To recover for injuries incurred in a slip-and-fall case, the plaintiff must generally prove that the owner of the premises had actual or constructive notice of the dangerous condition. Brooks v. Phillip Watts Enters., Inc., 560 So.2d 339, 341 (Fla. 1st DCA 1990), rev. den., 567 So.2d 435 (Fla. 1990). Constructive knowledge may be inferred from either 1) the amount of time a substance has been on the floor, or 2) the fact that the condition occurred with such frequency that the owner should have known of its existence. Brooks, supra, at 342. The owner of the store may also be held liable where an agent or employee of the store negligently caused the dangerous condition to exist. Publix Supermarkets v. Schmidt, 509 So.2d 977 (Fla. 4th DCA 1987). In addition, the method of operation of the owner may be so inherently dangerous that while the owner did not actually create the specific condition which caused the fall, they still may be held liable. Wells v. Palm Beach Kennel Club, 160 Fla. 502, 35 So.2d 720 (Fla. 1948).

In the instant case, there is no proof of how long the item which allegedly caused the slip had been on the floor, that this had occurred with sufficient frequency that the storeowner should have known about the substance on the floor, or that the substance was placed on the floor as the result of the actions of employees or agents of Publix. Appellants argue, therefore, that their case is based on the method of operation of the Publix cookie program.

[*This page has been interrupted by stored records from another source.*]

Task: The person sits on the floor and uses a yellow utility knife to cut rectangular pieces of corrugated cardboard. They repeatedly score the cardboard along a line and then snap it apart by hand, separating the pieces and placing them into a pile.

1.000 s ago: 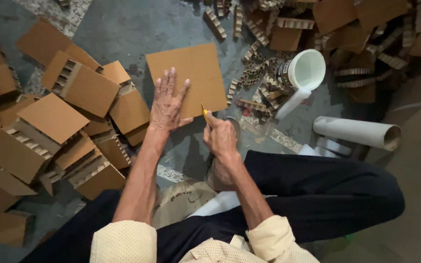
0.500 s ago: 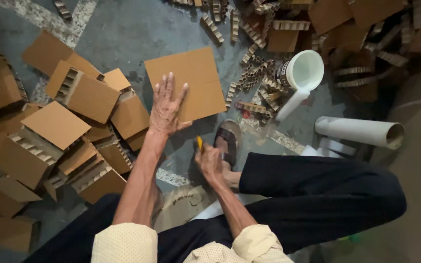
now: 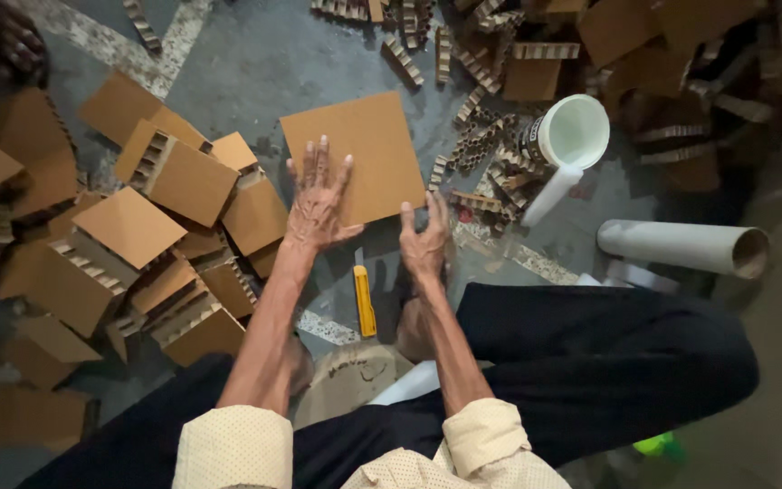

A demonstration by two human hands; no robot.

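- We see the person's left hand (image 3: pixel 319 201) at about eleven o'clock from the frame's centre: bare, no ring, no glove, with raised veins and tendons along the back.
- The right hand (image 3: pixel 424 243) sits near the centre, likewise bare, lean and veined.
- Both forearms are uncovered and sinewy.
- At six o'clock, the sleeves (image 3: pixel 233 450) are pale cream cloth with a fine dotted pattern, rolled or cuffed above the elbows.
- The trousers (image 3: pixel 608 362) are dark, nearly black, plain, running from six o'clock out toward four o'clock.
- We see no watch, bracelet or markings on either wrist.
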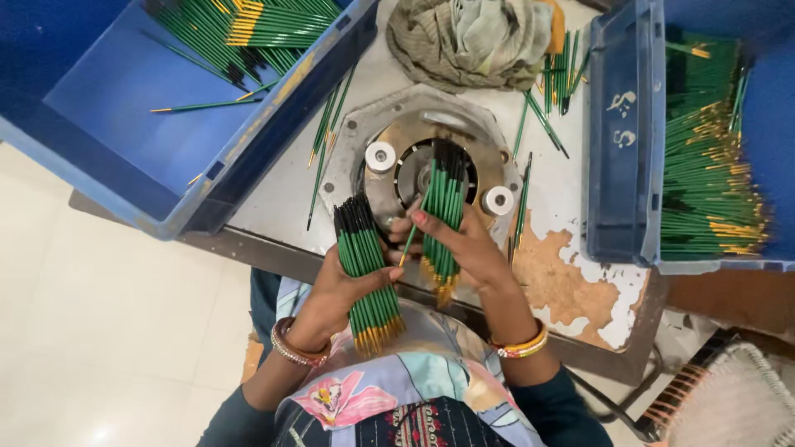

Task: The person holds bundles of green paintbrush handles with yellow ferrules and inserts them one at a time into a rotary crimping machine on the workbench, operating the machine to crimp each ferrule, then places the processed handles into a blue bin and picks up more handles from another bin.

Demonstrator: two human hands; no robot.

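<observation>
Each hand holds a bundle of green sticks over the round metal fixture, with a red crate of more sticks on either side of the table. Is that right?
Not quite: in the head view the crates on both sides are blue, not red. The rest holds: the left hand grips one bundle of green sticks, the right hand grips another bundle, both over the round metal fixture.

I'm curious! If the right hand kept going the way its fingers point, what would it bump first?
Probably the round grey metal machine plate with its white rollers, just past the right hand; depth is unclear.
</observation>
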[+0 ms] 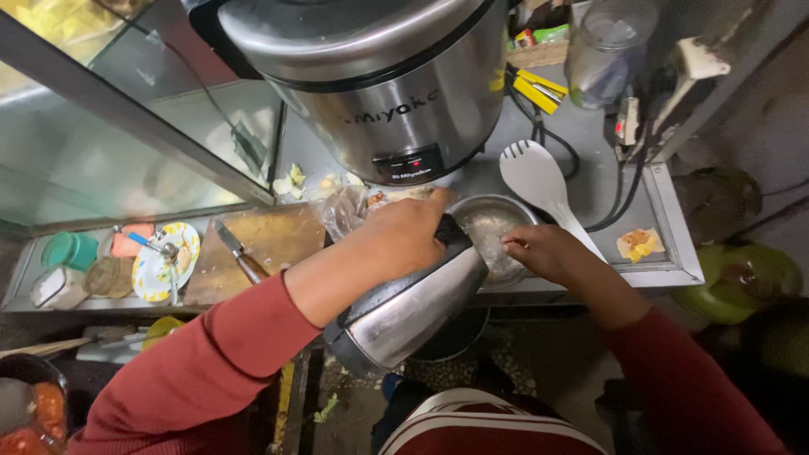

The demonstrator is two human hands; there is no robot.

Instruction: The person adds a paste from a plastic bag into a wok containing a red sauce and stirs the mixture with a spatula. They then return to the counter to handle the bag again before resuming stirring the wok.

To establish negligence in this particular case based on a theory of method of operation, the appellant must prove:

1. Either the method of operation is inherently dangerous, or the particular operation is being conducted in a negligent manner; and

2. The condition of the floor was created as a result of the negligent method of operation.

The plaintiff in the instant case has not proffered evidence that would sufficiently prove either element.

The Schapps do not allege nor have they presented evidence which would indicate that Publix was negligent in the manner in which they operated the "cookie program." This case, therefore, is unlike Wells v. Palm Beach Kennel Club, supra, where the court held that the club had created a dangerous condition by failing to provide receptacles for bottles which had been sold. We are urged to find that mere operation of the cookie program is inherently dangerous because of the manager's testimony that it may be expected that children will drop cookies on the floor and that terrazzo floor (the usual flooring found in grocery stores) was dangerous when food was on the floor. It may also reasonably be expected that other types of food will fall on the floor. Accepting the appellants' argument would effectively require us to adopt the position that running a cookie program is "inherently dangerous" or that grocery stores are strictly liable for all food spills on the floor. We decline to so hold. See Long v. Smith Food King Store, 531 P.2d 360 (Utah 1973).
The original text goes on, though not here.